Between The Waters

Annie Griffen Baruch

The silver objects on this table are from Annie Baruch's 18th-century silver collection, which she  purchased for use in the Baruchs' New York home. On the recommendation of his friend, Jimmy Byrnes, Baruch donated the collection to the University of South Carolina.


Anne Griffen Baruch grew up in New York City, the privileged daughter of wealthy businessman Benjamin Griffen, a glass importer and the grandson of an Episcopal minister.


Benjamin Griffen was opposed to the intermarriage of Jews and Christians and thoroughly objected to Annie’s plan to marry Bernard Baruch.


The young lovers courted for eight years and developed a system whereby Baruch would know whether her father was at home - if the shades were up the coast was clear. 



Annie and Bernard were married on October 20, 1897, in an Episcopal ceremony, and the newlyweds moved into his parents’ home at 51 W. 70th St. in New York City. Bernard’s whole family was living there.


From left to right in this photograph, they are his parents Isabelle and Simon, Sailing, Hartwig, Annie, Herman and Bernard. 


Annie and Bernard lived at the Baruch home for two more years. In the fall of 1897 Bernard bought a seat on the New York Stock Exchange, and in 1899 he and Annie moved into their own house and began their family.

In the early years of their marriage, Bernard and Annie Baruch traveled together frequently, leaving their children in the care of a governess and a nanny.


This postcard was written to Renee Baruch in July, 1915 from Yellowstone Park, while Renee was staying at one of the Baruchs’ rented summer estates in Bayport, Long Island. The event described on the card is disturbing, but Mrs. Baruch seems surprisingly nonchalant, writing: 


Dear Renee,

A robber held us up at the point of a pistol this morning at 9:30 in Yellowstone park- We had to throw him a lot of money and then he let us go on - all well.



Annie Baruch was shyer and more reclusive than her husband. A born-and-bred city dweller without much interest in hunting, she embraced the sporting life at Hobcaw Barony in her own way.


In this clip from one of the Baruch home movies, she does a little dance for the camera in leather pants and a fur coat, surrounded by guests and family members at the front door of the Old Relick.

WWI changed things for the Baruchs. Bernard Baruch sold his seat on the New York Stock Exchange and became active in politics, offering his services to Woodrow Wilson and becoming part of Wilson’s War Industries Board. He visited Hobcaw Barony less frequently during this period and spent less time with his family.


In 1919 , Baruch joined Wilson in Paris for the Peace Conference, and he invited Annie and their oldest daughter, Belle, who had been active in the war effort, to join him in France.


In this photograph, Belle and Annie are on a tour of Belleau Wood, the scene of a bloody 1918 battle. Belle fell in love with France, and a few years later she moved there, making it her primary home until 1937, when she built her house at Bellefield.

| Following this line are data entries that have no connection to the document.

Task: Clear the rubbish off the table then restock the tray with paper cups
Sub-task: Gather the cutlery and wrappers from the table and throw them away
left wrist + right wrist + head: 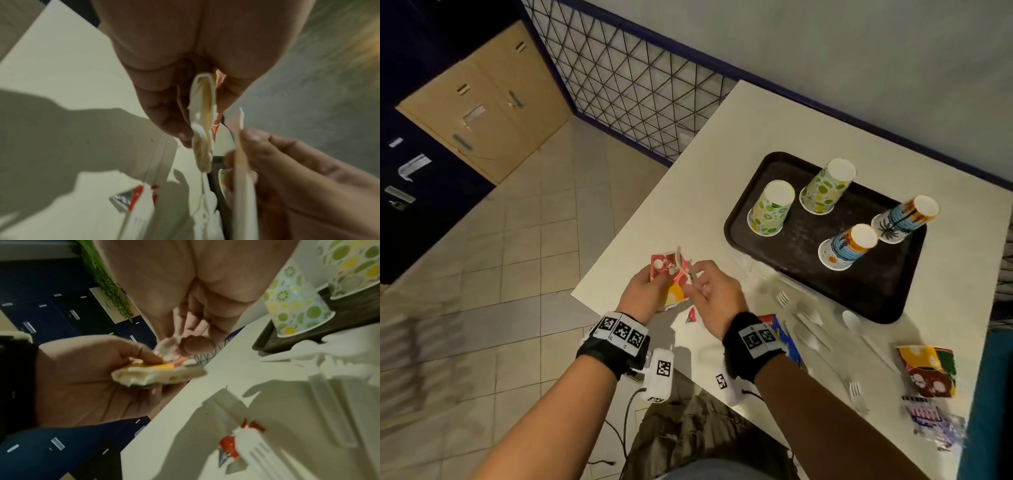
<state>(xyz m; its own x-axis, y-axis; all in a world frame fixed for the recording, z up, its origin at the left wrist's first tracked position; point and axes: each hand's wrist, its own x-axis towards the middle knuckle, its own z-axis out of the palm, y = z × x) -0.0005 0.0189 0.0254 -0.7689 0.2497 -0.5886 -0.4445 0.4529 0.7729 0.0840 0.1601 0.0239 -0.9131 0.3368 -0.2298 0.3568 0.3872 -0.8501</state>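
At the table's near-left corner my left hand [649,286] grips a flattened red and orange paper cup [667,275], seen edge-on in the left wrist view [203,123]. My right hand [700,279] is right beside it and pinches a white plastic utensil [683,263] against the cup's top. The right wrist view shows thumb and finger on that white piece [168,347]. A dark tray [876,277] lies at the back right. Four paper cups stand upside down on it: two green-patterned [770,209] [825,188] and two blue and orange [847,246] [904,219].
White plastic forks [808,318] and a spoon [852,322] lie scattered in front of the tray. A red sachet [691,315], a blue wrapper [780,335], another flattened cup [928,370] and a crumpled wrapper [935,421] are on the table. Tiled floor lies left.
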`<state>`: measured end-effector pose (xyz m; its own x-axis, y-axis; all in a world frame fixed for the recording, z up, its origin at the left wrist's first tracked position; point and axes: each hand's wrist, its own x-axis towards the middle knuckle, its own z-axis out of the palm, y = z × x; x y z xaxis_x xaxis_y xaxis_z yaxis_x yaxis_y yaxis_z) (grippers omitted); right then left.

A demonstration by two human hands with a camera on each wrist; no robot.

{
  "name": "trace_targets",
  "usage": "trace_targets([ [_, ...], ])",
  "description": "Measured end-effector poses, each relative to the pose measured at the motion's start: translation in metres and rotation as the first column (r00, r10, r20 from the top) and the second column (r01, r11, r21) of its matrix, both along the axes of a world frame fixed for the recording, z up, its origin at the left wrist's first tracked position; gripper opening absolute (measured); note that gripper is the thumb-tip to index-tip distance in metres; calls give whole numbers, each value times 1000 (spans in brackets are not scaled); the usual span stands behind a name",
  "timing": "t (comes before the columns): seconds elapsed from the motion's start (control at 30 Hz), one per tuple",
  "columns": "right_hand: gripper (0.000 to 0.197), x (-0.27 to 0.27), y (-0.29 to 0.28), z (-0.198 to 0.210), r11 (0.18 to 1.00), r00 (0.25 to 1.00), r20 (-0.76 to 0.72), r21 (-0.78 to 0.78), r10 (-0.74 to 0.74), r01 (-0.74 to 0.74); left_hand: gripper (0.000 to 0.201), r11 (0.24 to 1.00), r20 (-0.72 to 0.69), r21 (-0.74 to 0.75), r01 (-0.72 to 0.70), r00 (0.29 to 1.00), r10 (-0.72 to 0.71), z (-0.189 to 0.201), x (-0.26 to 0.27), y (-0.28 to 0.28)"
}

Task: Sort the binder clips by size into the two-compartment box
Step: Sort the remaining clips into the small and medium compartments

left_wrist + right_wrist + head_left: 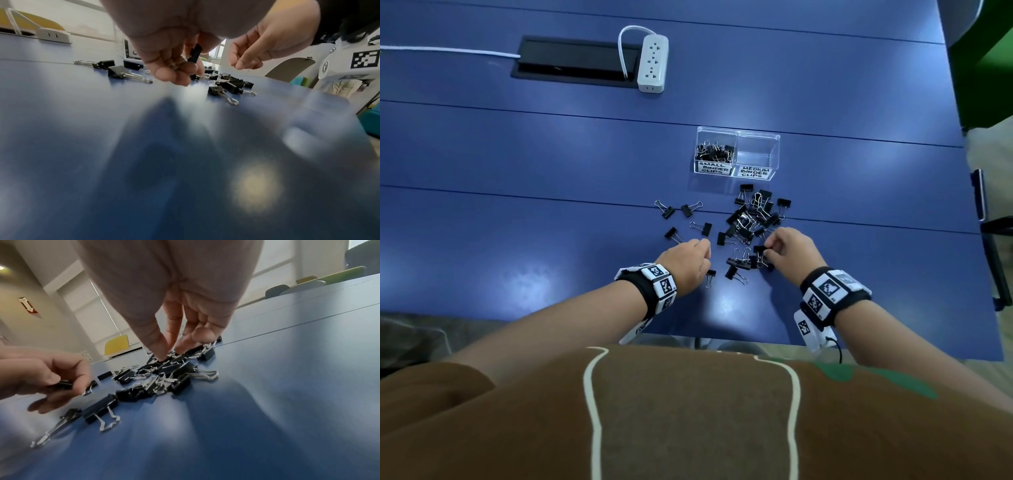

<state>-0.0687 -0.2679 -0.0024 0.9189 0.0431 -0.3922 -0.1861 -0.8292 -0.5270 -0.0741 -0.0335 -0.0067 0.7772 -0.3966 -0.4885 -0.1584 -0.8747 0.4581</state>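
A clear two-compartment box stands on the blue table. Its left half, labelled small, holds several black clips; its right half, labelled medium, holds none. In front of it lies a pile of black binder clips. My left hand hovers left of the pile, fingers curled round a small black clip, which also shows in the right wrist view. My right hand reaches down into the near side of the pile. Its thumb and forefinger pinch a black clip there.
Several loose clips lie scattered left of the pile, and a few more between my hands. A white power strip and a black cable hatch are at the far left. The table's near edge is close behind my wrists.
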Motion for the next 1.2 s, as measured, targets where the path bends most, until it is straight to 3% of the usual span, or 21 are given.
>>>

Annie and Bernard Baruch also drifted apart. They are pictured here on the Hobcaw Barony dock sometime between 1936 and 1938, but Annie actually spent less and less time at Hobcaw and more in New York City, without her husband.


Annie Baruch was wounded by the anti-Semitic attacks on her family and by the fact that Bernard was a known philanderer. He called his wife “the most wonderful woman in the world,” but his friend Eleanor Roosevelt is quoted as saying, “He never paid any attention to her when she was alive.”


In 1937 the Baruchs had a New Year's party for 150 guests, including Archer and Anna Hyatt Huntington, Mr. and Mrs. George Vanderbilt, and Clare Booth and Henry Luce. But a family tragedy overshadowed the festivities.

Lois Massey, longtime assistant to the Baruch family, accompanied Belle Baruch to her mother's funeral, which was private and held at the family home on Fifth Avenue in New York City.  

"I'll always remember," said Lois Massey, "she had the most beautiful blanket of flowers on her casket that I've ever seen...huge, multicolored pansies...She would have liked that."
Mary E. Miller, Baroness of Hobcaw: The Life of Belle W. Baruch

Annie Baruch, shown here in a studio portrait taken in 1910, was a sheltered young woman when she married Bernard Baruch.


Though they had a life of wealth and privilege, ultimately she was left behind, as her husband rose to international fame. Bernard outlived her by 27 years.